Yes. A borrower's sworn testimony, combined with other evidence, is sufficient to rebut the statutory presumption of delivery at the summary judgment stage. The Truth-in-Lending Act (TILA) explicitly states that a written acknowledgment of receipt 'does no more than create a rebuttable presumption of delivery,' suggesting Congress did not intend for the presumption to be overly strong. Under Federal Rule of Evidence 301, the party challenging a presumption need only produce enough evidence to permit a reasonable jury to find in their favor. Here, Marr provided more than just his own self-serving testimony; he testified about how the documents were stored and remained undisturbed, and provided an affidavit stating his closing experience deviated from the standard procedures outlined by the closing agent.
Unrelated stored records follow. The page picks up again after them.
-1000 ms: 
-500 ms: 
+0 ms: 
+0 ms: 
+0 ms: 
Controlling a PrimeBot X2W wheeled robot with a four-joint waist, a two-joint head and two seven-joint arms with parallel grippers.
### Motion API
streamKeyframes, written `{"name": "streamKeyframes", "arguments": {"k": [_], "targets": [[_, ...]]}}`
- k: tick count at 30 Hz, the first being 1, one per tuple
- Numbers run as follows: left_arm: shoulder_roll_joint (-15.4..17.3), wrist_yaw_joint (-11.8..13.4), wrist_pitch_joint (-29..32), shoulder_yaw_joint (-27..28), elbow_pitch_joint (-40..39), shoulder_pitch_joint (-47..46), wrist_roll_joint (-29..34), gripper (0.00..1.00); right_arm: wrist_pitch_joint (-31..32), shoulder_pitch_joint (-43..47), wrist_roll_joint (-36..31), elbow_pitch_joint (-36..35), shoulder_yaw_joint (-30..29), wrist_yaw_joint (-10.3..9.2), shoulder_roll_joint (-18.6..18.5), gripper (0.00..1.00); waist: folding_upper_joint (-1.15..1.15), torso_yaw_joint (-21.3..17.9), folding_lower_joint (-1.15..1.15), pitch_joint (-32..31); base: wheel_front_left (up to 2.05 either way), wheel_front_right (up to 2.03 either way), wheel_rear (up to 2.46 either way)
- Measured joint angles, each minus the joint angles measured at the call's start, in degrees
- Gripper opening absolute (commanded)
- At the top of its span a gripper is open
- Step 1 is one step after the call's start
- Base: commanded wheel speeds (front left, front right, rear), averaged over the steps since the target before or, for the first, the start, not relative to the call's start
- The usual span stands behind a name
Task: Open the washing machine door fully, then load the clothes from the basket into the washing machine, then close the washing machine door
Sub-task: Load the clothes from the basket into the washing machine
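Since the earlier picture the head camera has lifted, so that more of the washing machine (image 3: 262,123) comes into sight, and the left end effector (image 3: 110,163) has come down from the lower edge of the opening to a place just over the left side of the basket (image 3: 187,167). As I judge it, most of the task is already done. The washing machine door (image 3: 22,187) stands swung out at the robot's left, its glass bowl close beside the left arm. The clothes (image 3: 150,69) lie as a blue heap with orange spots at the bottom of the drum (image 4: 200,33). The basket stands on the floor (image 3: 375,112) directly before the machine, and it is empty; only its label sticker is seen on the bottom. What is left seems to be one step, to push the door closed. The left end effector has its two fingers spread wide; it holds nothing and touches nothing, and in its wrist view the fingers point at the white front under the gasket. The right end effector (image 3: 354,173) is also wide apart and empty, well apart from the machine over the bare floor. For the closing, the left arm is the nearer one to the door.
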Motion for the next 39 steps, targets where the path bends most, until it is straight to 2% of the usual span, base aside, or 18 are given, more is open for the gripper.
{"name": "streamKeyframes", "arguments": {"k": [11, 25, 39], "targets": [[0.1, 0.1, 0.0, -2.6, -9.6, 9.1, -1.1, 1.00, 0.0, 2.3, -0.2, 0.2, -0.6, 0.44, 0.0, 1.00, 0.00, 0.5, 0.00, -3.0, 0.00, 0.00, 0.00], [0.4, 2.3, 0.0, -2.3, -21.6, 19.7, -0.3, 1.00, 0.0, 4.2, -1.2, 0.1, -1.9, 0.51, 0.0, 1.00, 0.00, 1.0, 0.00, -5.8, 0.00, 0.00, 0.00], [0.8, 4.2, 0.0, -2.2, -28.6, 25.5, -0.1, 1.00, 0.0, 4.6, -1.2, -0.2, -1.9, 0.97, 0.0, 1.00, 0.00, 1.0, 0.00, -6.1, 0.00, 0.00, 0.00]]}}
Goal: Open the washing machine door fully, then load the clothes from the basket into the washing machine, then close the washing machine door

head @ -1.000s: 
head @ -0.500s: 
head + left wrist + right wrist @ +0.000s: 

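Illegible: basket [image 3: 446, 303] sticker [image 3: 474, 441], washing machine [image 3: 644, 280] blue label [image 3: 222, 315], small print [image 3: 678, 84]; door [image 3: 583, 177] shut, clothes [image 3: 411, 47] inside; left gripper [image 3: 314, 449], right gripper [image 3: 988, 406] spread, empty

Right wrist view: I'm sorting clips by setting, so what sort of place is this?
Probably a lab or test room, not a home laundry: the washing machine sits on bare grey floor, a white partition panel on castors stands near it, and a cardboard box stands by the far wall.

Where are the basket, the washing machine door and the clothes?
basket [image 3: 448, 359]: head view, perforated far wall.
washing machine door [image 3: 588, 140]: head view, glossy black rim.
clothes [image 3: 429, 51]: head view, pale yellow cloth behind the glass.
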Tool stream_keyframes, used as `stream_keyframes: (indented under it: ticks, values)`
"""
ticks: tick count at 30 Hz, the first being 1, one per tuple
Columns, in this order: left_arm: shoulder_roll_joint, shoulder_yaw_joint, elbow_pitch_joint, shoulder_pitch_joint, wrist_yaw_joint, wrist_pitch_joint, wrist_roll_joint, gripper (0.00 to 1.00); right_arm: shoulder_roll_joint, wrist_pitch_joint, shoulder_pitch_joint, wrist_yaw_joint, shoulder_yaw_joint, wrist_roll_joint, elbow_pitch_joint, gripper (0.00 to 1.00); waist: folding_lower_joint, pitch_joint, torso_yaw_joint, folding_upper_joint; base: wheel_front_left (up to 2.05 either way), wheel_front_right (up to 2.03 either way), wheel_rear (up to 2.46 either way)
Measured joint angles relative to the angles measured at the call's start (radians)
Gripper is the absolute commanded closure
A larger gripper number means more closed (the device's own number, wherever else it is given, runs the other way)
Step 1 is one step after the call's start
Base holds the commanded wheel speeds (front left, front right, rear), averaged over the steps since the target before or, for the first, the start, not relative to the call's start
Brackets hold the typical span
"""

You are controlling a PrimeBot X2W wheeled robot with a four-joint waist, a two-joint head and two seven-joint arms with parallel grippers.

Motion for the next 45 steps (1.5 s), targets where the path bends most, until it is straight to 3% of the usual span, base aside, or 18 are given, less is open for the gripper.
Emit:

This combination of evidence is sufficient to allow a reasonable jury to find that he received only one copy of the Notice, thus defeating summary judgment.
Analysis:
This decision reinforces the consumer-protection goals and 'hypertechnical' nature of the Truth-in-Lending Act. It lowers the evidentiary burden for borrowers seeking to rebut the presumption of delivery created by a signed acknowledgment, making it more difficult for lenders to dispose of such cases on summary judgment. By holding that a borrower's sworn testimony, especially when corroborated by evidence of procedural irregularities, can create a triable issue of fact, the court ensures that these claims are more likely to be decided on their merits by a jury. This precedent may increase litigation costs for lenders and encourage settlements in cases involving alleged TILA disclosure violations.